Negative mood disrupts self- and reward-biases in perceptual matching

, &
Pages 1438-1448 | Received 11 Mar 2015, Accepted 10 Sep 2015, Published online: 21 Mar 2016
 

Abstract

There are established effects of self- and reward-biases even on simple perceptual matching tasks [Sui, J., He, X., & Humphreys, G. W. (2012). Perceptual effects of social salience: Evidence from self-prioritization effects on perceptual matching. Journal of Experimental Psychology, Human Perception and Performance, 38, 1105–1117]; however we know little about whether these biases can be modulated by particular interventions, and whether the biases then change in the same way. Here we assessed how the biases alter under conditions designed to induce negative mood. We had participants read a list of self-related negative or neutral mood statements [Velten, E. (1968). A laboratory task for induction of mood states.
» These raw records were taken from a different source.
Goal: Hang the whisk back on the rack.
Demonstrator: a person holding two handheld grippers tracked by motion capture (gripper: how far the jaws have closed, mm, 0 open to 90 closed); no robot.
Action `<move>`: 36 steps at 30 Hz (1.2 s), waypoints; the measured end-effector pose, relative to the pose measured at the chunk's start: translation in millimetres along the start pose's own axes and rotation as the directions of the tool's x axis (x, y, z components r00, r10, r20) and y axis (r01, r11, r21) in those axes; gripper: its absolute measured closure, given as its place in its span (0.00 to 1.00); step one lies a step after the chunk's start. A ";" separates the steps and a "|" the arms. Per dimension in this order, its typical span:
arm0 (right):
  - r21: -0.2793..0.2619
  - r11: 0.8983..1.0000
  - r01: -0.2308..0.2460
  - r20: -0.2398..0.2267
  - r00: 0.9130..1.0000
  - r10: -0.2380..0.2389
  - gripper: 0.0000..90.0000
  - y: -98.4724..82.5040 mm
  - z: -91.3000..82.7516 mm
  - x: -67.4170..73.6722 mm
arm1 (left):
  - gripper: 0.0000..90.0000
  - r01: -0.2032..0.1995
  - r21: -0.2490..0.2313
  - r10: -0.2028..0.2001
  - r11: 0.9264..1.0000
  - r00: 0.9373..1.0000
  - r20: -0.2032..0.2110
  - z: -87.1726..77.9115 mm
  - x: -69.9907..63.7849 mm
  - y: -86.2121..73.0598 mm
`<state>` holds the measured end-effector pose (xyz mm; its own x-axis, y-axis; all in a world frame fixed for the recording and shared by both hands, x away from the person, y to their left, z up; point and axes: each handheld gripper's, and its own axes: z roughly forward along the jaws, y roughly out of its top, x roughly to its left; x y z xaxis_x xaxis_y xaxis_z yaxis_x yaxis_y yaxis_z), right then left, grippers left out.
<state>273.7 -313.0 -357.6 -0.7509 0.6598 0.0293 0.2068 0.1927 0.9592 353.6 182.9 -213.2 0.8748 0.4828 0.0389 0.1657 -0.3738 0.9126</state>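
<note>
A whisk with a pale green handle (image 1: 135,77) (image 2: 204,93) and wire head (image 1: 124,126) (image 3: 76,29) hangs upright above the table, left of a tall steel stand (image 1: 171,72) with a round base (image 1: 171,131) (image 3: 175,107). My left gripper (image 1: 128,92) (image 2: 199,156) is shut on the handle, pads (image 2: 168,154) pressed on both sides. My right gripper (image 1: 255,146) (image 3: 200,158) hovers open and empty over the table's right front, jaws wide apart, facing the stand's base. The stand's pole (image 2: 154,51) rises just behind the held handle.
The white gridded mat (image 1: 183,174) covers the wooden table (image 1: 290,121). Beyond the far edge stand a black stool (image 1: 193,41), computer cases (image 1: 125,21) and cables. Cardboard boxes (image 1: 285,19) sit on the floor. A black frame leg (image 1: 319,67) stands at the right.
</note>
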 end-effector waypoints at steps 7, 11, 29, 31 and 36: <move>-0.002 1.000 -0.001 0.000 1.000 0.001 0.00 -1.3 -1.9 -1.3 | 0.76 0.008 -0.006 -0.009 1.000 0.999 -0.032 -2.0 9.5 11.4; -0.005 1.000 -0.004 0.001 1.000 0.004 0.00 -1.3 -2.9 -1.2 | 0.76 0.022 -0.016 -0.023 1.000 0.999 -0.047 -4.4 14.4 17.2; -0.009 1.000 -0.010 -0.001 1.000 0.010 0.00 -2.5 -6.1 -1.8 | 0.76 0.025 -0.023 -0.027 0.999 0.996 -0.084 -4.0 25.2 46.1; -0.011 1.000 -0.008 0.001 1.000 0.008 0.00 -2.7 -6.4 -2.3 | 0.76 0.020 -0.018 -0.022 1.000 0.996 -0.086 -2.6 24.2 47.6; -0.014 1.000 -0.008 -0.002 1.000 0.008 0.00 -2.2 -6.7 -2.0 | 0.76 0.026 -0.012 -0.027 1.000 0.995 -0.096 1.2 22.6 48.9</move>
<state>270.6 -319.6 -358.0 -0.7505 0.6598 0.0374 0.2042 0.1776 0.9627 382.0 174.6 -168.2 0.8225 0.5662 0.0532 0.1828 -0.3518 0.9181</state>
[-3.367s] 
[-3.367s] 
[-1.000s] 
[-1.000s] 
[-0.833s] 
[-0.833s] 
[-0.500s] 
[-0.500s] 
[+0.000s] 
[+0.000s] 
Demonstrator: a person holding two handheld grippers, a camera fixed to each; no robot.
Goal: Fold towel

Behavior Research and Therapy, 6, 473–482] and also listen for 10 min to a passage of negative or neutral music, prior to carrying out perceptual matching with shapes associated to personal labels (self or stranger) or reward (£12 or £1). Responses to the self- and high-reward-associated shapes were selectively slower and less sensitive (d′) following the negative mood induction procedures, and the decrease in mood correlated with decreases in the reaction time bias across “high saliency” (self and high-reward) stimuli. We suggest that negative mood may decrease self- and reward-biases through reducing attention to salient external stimuli.

Notes

1Our prior experience indicates that showing participants the stimuli before the perceptual matching task has little effect on performance.

2Given that we failed to find any differences between the effects of mood induction on self- and reward-biases, we averaged performance, respectively, across the self- and high-reward conditions and across the stranger- and low-reward conditions, in order to achieve the most stable data for the correlations.